Blog

Infrastructure, agents, and what breaks in production.

Google Said It Had Native Function Calling. I Tested It.

Google released Gemma 4 E4B with a specific claim: native function calling. "Enhanced coding and agentic capabilities," the model card said. "Native function-calling support, powering highly capable autonomous agents."

4.5 billion effective parameters. Apache 2.0. Runs on a laptop. 50 tokens per second on my Mac Mini M4.

I wanted to believe it. The promise of a local model that could actually use tools — not hallucinate tool calls, not ignore them, but use them — is something I've been chasing for months.

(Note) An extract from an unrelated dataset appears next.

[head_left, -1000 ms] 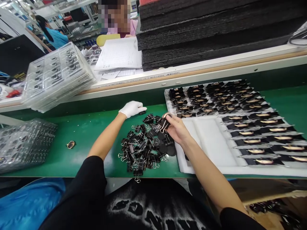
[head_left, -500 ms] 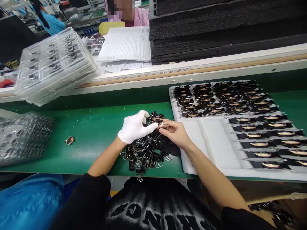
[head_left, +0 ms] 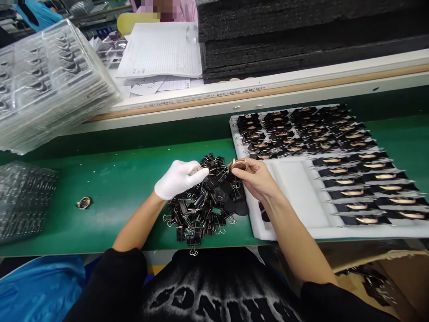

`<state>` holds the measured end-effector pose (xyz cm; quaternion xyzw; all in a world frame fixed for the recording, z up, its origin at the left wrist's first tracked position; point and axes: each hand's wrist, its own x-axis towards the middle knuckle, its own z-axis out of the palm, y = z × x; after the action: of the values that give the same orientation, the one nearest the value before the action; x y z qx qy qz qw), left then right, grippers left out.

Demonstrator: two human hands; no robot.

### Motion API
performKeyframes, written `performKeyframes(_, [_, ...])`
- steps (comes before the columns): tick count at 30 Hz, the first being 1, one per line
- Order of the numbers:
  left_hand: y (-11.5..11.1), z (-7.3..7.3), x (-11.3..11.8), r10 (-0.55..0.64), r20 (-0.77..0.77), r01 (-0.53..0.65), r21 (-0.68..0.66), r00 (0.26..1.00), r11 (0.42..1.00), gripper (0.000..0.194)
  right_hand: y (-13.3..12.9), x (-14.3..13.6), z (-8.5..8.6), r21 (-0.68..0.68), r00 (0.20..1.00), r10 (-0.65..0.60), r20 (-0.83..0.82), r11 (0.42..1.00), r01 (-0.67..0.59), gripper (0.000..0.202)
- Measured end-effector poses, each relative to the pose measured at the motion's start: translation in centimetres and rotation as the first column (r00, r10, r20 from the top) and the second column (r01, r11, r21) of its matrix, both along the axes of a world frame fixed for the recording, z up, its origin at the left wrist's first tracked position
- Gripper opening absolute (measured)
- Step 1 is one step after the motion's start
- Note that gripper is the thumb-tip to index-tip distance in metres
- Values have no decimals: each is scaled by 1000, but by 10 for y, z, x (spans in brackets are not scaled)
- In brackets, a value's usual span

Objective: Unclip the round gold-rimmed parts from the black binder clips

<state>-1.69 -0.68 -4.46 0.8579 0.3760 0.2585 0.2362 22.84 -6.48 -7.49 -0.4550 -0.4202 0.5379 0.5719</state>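
Observation:
My left hand (head_left: 177, 178), in a white glove, is closed in a pinch over the left side of the pile. Between its thumb and fingers shows the wire of a binder clip (head_left: 201, 169), mostly covered by the glove. My bare right hand (head_left: 256, 176) grips a round rose-gold watch case (head_left: 239, 167) by its rim, just right of the pile and apart from the left hand. Below both hands lies a heap of black binder clips (head_left: 197, 210) with silver wire handles. Flat black round pieces (head_left: 236, 205) lie at the heap's right side.
At the right, a white foam tray (head_left: 295, 188) holds rows of clipped black pieces with gold edges. A small gold-coloured round part (head_left: 83, 203) lies on the green bench (head_left: 114, 179). Clear plastic trays (head_left: 50, 85) overhang the shelf; black foam slabs (head_left: 301, 40) are stacked behind.
My hands have moved apart: the left has drawn away leftward from the watch case, while the right keeps hold of it. The whole view has shifted slightly.

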Motion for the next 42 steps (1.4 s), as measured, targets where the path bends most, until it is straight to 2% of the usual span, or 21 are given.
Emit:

So I ran it through the same battery I've used for every other local model.

The Test

Two dimensions. Code quality: 10 real agent coding tasks — file parsing, bug fixing, YAML repair, regex extraction. Agent readiness: 6 tool-calling scenarios — single-tool selection, multi-tool discrimination, required adherence, false positive resistance, multi-turn chaining, argument correctness.

The same tests I ran on SmolLM3, Phi-4-mini, and nine other models.

Code Quality: 64.2%

Six passes, one partial, three fails. It handled text parsing cleanly — regex extraction, JSON parsing, file analysis all passed. But it fell apart on system tasks. It couldn't fix a YAML indentation error. It couldn't produce the right shell command to check a port. It couldn't recover from a broken rm command.

The pattern was clear. Give Gemma 4 E4B structured text and it shines. Give it anything that touches the terminal and it stumbles.

Agent Readiness: 33.3%

Two out of six.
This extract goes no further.